Как-то отец-слесарь сокрушался, что Светка плохо учится. Учителей не винил, удивлялся скорее, что так несправедливо может складываться жизнь.
– Да бить надо, бить, – сказал я. – И будут учиться.
Мне тогда всех хотелось бить – вероятно, потому, что в школе за тщедушность поколачивали меня, и насилие представлялось мне единственно возможным ответом на любую несправедливость.
– Своих детей заведи, их и бей, – ответил он с неожиданной резкостью.
Бритва, вылезшая так внезапно, запомнилась, а с ней запомнился и весь этот диалог, произошедший на бетонной лесенке у подъезда.
А еще я помню фотографию. Черно-белый зернистый снимок: мужчина держит на руках матерчатый сверток, лицо мужчины повернуто вбок, голова чуть склонена.

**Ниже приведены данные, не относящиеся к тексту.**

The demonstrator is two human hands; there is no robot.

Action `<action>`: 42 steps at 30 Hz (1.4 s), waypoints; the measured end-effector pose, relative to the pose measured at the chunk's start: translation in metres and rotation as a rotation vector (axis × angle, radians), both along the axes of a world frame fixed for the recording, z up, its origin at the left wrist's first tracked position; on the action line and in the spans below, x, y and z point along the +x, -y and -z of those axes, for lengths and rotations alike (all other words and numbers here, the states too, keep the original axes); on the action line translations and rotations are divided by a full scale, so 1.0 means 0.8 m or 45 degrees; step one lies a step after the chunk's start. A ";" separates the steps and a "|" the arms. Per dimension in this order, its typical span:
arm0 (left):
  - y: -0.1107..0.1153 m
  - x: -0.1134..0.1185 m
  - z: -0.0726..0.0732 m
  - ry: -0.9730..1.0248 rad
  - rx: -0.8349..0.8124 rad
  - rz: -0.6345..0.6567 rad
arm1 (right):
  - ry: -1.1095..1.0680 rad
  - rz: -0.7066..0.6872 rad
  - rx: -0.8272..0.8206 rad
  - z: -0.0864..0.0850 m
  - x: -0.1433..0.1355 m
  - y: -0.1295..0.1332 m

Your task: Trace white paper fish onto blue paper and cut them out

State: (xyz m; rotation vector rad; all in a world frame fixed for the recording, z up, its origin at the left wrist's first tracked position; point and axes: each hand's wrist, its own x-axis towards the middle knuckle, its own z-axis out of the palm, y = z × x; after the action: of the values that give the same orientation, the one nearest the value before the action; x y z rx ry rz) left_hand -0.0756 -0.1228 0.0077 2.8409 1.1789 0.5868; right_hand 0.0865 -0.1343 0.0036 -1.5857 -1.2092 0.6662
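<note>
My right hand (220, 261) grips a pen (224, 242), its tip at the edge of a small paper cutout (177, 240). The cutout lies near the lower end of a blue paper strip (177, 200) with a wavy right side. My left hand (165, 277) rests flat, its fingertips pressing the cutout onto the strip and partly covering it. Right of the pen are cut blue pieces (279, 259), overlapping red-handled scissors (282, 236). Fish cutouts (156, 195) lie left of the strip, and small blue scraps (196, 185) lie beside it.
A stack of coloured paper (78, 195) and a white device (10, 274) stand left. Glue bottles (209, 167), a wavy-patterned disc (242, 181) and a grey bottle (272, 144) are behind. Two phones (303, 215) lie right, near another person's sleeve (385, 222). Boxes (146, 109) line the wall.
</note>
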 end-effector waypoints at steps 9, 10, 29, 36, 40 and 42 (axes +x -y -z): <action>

Он смотрит в темный верх свертка, теряющийся в тени между рукой его и телом. Он молод, но уже лыс, у него круглый остров на голове, профиль резкий. У него большой нос, который потом станет пористой шишкой, широкие брови, которые залохматятся, как у партийного генсека. А у клетчатой рубашки – короткий рукав, а на руках – узловатые вены. Отец держит спеленутого младенца, баюкает его и одновременно вглядывается, желая высмотреть что-то или просто запоминая лицо ребенка во всех мельчайших подробностях.